Typical scoring functions face the problem of affinity prediction partly because of the limited treatment of solvation effect. One of the ways to solve this problem is physics-based scoring, e.g. MM-PB/SA and MM-GB/SA (MM stands for molecular mechanics, PB and GB for Poisson-Boltzmann and Generalized Born, respectively, SA for solvent-accessible surface area), which is involved in rescoring or lead optimization to improve the accuracy of binding affinity prediction. Promising results were obtained using MM-PB/SA [95, 96] or MM-GB/SA [97] in some studies. However, recently Guimarães and Mathiowetz reported that the GB/SA model poorly estimated protein desolvation on certain systems, while incorporating WaterMap into the MM-GB/SA method instead of GB/SA protein desolvation gave the best ranking result [98]. Singh and Warshel compared several methods for evaluating the affinity of protein-ligand complexes and suggested that PDLD/S-LRA/β (protein dipoles Langevin dipoles linear response approximation) appears to offer an appealing option for the final stages of massive VS and in contrast, PB/SA appears to provide erroneous estimates of the absolute binding energies because of its incorrect estimation of entropies and the problematic treatment of electrostatic energies [99].
Docking methodologies
Rigid ligand and rigid receptor docking
When the ligand and receptor are both treated as rigid bodies, the search space is very limited, considering only three translational and three rotational degrees of freedom. In this case, ligand flexibility could be addressed by using a pre-computed a set of ligand conformations, or by allowing for a degree of atom–atom overlap between the protein and ligand. The early versions of DOCK [10, 50, 51, 74], FLOG [46] and some protein-protein docking programs, such as FTDOCK [100], adopted such a method that kept the ligand and receptor rigid during the process of the docking.

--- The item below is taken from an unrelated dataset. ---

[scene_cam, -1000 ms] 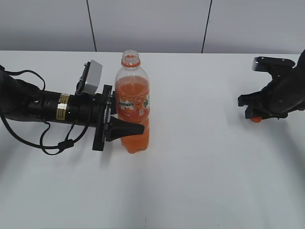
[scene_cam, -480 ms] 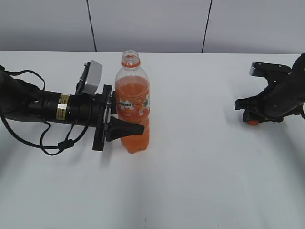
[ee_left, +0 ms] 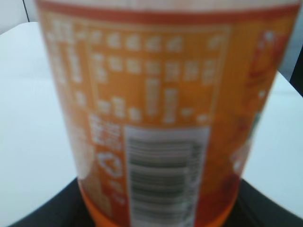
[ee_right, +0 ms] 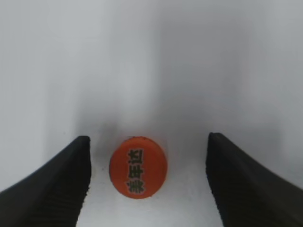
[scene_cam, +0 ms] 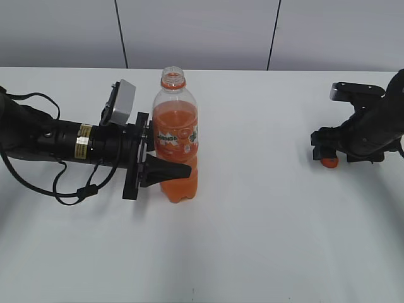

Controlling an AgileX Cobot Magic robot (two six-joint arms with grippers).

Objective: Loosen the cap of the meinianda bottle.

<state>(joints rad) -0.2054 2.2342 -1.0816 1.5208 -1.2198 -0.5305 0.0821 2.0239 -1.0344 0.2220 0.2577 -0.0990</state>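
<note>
A tall clear plastic soda bottle stands upright on the white table, left of the middle. Its mouth is uncovered, with only the orange neck ring around the threaded top. Orange drink fills it from the ribbed base up to the shoulder, and the part above that level is clear. An orange printed label wraps the middle; the left wrist view shows this label blurred and very close, with small white text and a white barcode panel.

The left gripper reaches in from the left side and holds the bottle at label height, one black finger in front of the body and the other behind it, both against the plastic.

The small round orange plastic screw cap lies flat on the table far over on the right, well apart from the bottle, its top face up with dark characters printed across it. The right gripper sits low over it with its black fingers spread wide on either side, clear white table showing between each finger and the cap, so it grips nothing
</note>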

DOCK is the first automated procedure for docking a molecule into a receptor site and is being continuously developed. It characterizes the ligand and receptor as sets of spheres which could be overlaid by means of a clique detection procedure [101]. Geometrical and chemical matching algorithms are used, and the ligand-receptor complexes can be scored by accounting for steric fit, chemical complementation or pharmacophore similarity. Within its improved versions, incremental construction method and exhaustive search are added to consider the ligand flexibility. The exhaustive search randomly generates a user-defined number of conformers as a multiple of the number of rotatable bonds in the ligand. With respect to scoring, the latest version DOCK 6.4 has included both an AMBER-derived force-field scoring with implicit solvent [102] and GB/SA, PB/SA solvation scoring [97, 103].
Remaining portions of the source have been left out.